Поддержание должной дисциплины было прямой обязанностью командующего (Dig. 49. 16. 2) и вместе с тем его моральным долгом, важным проявлением его virtus. В этом плане очень показательно то внимание, какое на эту сторону деятельности императора обращают наши источники, почти всегда отмечая среди заслуг и достоинств того или иного правителя его успехи в обеспечении дисциплины войск. Так, Светоний (Aug. 24. 1) сообщает, что Август поддерживал дисциплину с величайшей суровостью (severissime); так же действовал и его преемник (Suet. Tib. 19). Отмечает Cветоний и строгость Веспасиана (Vesp. 8. 2–3; cp.: Tac. Hist. II. 82. 3). Исправителем (corrector emendatorque) пришедшей в упадок дисциплины называет Траяна Плиний (Pan. 6. 2; cp.: 18. 1; Plin. Epist. X. 29. 1; Dio Cass. LXVIII. 7. 5). Аналогичной характеристики удостаивается Адриан (Dio Cass. LXIX. 5. 2 и 9. 1 sqq.; SHA. Hadr. 10. 3; Eutrop. VIII. 7. 2). Септимий Север в одной надписи назван vindex et conditor Romanae disciplinae (CIL VIII 17870 = ILS, 446). Песценний Нигер и Александр Север превозносятся за свою исключительную строгость к воинам (SHA. Pesc. Nig. 10. 1 sqq.; Alex. Sev. 12. 4–5; 25. 2; 53. 1 sqq.; 54. 5; cp.: Eutrop. VIII. 23; Aur. Vict. Caes. 24. 3–4). Император Клавдий II, по словам панегириста, «впервые вновь укрепил совершенно подорванную дисциплину» (Pan. Lat. VI. 201 Bahrens). Восстановителем воинской дисциплины (reparator) именуется в одной надписи император Деций (CIL III 12351 = ILS, 8922). О беспощадной суровости Аврелиана в его биографии сообщаются полулегендарные сведения (SHA. Avrel. 6. 1–2; 7. 3–4); Евтропий же называет его disciplinae militaris corrector (IX. 14).

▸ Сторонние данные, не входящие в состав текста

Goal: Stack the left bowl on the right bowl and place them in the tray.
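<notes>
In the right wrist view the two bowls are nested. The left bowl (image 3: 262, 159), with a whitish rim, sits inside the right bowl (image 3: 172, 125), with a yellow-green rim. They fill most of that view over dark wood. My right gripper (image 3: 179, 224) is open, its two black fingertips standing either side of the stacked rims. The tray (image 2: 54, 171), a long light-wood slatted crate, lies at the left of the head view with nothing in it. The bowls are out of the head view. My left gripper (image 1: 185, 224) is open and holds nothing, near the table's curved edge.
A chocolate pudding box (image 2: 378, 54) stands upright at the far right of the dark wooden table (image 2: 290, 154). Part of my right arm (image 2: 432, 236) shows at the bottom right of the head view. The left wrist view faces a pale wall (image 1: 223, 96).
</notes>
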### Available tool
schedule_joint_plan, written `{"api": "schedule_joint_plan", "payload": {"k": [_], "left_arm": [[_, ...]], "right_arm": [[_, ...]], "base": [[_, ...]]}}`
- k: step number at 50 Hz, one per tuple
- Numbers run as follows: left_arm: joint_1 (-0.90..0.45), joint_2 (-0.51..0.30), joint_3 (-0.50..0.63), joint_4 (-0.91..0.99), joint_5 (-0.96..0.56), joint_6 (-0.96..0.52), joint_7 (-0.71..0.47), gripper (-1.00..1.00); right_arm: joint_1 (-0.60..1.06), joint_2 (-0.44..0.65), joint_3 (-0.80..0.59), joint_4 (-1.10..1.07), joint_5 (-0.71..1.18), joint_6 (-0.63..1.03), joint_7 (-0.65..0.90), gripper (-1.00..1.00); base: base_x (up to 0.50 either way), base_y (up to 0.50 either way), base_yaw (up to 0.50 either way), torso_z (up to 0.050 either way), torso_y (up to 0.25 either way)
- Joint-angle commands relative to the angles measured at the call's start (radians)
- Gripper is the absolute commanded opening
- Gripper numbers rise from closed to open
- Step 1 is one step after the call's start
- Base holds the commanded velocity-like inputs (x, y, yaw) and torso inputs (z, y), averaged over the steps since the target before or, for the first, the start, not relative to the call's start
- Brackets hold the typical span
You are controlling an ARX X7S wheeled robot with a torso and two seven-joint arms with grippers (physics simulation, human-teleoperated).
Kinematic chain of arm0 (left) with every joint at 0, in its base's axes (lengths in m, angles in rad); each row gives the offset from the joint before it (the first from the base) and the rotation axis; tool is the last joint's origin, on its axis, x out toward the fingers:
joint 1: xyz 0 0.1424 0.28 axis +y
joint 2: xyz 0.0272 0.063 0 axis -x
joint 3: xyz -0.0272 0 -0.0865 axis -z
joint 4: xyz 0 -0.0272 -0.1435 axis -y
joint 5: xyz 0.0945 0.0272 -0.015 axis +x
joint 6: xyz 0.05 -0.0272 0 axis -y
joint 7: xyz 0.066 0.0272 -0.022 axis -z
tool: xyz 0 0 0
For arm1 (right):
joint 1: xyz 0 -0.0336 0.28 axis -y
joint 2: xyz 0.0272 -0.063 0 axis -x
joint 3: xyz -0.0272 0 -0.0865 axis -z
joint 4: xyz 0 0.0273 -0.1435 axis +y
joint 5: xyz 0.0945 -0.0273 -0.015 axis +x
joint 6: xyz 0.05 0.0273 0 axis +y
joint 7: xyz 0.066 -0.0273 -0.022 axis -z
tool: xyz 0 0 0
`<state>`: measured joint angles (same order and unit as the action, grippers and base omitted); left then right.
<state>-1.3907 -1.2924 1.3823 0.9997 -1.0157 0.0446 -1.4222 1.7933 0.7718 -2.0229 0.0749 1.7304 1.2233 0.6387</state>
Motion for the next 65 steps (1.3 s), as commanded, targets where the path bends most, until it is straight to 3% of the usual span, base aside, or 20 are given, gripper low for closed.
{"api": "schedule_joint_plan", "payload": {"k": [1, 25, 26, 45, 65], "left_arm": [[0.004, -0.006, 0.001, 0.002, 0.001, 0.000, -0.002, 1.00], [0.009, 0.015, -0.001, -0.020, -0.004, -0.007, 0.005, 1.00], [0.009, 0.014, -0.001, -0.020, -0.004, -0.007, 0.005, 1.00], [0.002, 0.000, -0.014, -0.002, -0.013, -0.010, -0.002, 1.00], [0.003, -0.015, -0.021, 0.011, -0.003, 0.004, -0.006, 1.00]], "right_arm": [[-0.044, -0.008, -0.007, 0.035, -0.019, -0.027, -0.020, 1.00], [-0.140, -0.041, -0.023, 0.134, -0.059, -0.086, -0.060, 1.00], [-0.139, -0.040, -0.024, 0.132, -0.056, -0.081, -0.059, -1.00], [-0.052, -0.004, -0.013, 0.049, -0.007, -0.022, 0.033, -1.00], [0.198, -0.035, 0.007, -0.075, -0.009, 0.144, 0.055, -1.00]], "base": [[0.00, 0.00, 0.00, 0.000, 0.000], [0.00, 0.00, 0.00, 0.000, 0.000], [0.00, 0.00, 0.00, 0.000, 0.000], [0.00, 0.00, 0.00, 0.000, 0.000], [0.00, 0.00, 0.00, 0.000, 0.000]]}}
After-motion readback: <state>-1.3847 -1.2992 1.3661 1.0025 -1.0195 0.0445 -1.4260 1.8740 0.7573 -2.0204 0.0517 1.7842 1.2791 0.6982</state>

С исключительной суровостью карал провинившихся воинов и император Юлиан (Amm. Marc. XXIV. 3. 1 sqq.; Liban. Or. XVIII. 229–230). Также и Лициниан строжайше придерживался старинной дисциплины ([Aur. Vict.] Epit. de Caes. 41. 9).
Отдавая себе отчет в пропагандистском характере и литературности многих из приведенных свидетельств, можно констатировать, что представления о воинской дисциплине, неотделимой от суровости вождя, образуют аксиологически значимую модель, на которую так или иначе ориентировались и сами императоры, и общественное мнение, оценивавшее их достоинства. В то же время эти свидетельства определенно указывают на периодическое обострение (особенно в кризисном III веке) проблем, связанных с дисциплиной войск. При этом в описании античными авторами данных проблем также обнаруживается обильное использование риторических клише и общих мест, концептуальной основой которых в конечном счете является теория «упадка нравов». Комплекс понятий, характеризующих отступление от суровой дисциплины предков, выражает общественно опасную альтернативу высокому героизму рассмотренных выше норм и традиций.
По общему убеждению античных писателей, наиболее губительно влияла на дисциплину праздность (otium, res disciplinae inimicissima, по выражению Веллея Патеркула в II. 78. 2), подрывавшие физическое и моральное состояние войск[981]
. В полном соответствии с концепцией «упадка нравов» считалось, что праздность порождает в воинах всевозможные пороки, несовместимые с истинной доблестью: любовь к роскоши и наслаждениям, дерзость, своеволие, необузданность, которые часто становились питательной средой для мятежей и, с другой стороны, с особой силой проявлялись во время гражданских войн, когда ослаблялась неумолимая строгость дисциплины[982]. По словам Тацита (Hist. III. 11. 2), на смену состязанию в доблести и послушании приходило состязание в дерзости и своеволии (procacitatis et petulantiae certamen). Однако подобные пороки не только удостаивались морального осуждения, противопоставляясь подлинной храбрости и дисциплине (Caes. B. Gall. VII. 52; Tac. Hist. II. 62; 68; Plin. Pan. 18. 1), но и трактовались военным правом как воинские преступления, в одном ряду с покушением на жизнь командира[983].